Exercise
Reproduce the first line of the material below and each line after it, exactly, through the line containing "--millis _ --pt", and give nothing more.
----------
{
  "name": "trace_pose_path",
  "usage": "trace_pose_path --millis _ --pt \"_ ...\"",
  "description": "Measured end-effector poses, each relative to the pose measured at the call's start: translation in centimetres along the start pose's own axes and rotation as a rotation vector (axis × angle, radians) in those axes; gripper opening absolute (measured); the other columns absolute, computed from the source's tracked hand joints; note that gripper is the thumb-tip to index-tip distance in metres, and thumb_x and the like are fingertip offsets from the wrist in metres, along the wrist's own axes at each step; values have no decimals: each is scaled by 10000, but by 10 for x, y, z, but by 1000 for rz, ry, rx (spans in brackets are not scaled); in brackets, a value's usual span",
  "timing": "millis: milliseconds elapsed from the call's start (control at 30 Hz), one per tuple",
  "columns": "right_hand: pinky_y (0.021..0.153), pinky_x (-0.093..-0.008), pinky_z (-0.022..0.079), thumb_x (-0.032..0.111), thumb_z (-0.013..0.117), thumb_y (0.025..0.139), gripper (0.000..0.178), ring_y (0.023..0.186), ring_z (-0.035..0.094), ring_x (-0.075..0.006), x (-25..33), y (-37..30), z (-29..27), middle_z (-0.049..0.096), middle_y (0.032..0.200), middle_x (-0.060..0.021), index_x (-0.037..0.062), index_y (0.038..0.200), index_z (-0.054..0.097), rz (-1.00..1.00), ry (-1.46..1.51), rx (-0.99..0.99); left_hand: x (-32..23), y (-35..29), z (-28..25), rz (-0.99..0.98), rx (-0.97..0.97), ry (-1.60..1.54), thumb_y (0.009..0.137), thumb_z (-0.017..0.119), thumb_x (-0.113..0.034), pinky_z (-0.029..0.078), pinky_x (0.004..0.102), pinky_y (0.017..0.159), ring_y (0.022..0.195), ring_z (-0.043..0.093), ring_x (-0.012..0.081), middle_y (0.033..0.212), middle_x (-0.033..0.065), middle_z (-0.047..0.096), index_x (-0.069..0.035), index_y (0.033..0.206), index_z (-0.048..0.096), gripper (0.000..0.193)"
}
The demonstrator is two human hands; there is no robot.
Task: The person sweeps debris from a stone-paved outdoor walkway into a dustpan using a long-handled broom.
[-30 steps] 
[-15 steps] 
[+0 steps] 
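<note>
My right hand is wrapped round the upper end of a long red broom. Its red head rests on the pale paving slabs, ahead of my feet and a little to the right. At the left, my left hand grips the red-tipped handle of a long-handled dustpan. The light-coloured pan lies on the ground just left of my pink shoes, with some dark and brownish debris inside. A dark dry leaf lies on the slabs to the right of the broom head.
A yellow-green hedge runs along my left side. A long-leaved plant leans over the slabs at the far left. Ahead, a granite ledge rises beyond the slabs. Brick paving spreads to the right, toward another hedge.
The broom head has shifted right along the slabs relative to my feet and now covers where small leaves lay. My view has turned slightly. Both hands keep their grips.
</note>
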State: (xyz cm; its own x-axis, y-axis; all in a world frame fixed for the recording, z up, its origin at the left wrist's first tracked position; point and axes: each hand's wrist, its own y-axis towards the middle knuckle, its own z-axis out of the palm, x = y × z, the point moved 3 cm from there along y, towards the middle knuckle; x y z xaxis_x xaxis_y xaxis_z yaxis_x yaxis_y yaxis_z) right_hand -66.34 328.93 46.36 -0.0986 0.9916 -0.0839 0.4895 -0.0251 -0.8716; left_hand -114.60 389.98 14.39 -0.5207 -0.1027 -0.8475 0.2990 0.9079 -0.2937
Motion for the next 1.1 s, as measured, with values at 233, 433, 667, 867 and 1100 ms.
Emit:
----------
The completed task
{
  "name": "trace_pose_path",
  "usage": "trace_pose_path --millis _ --pt \"_ ...\"",

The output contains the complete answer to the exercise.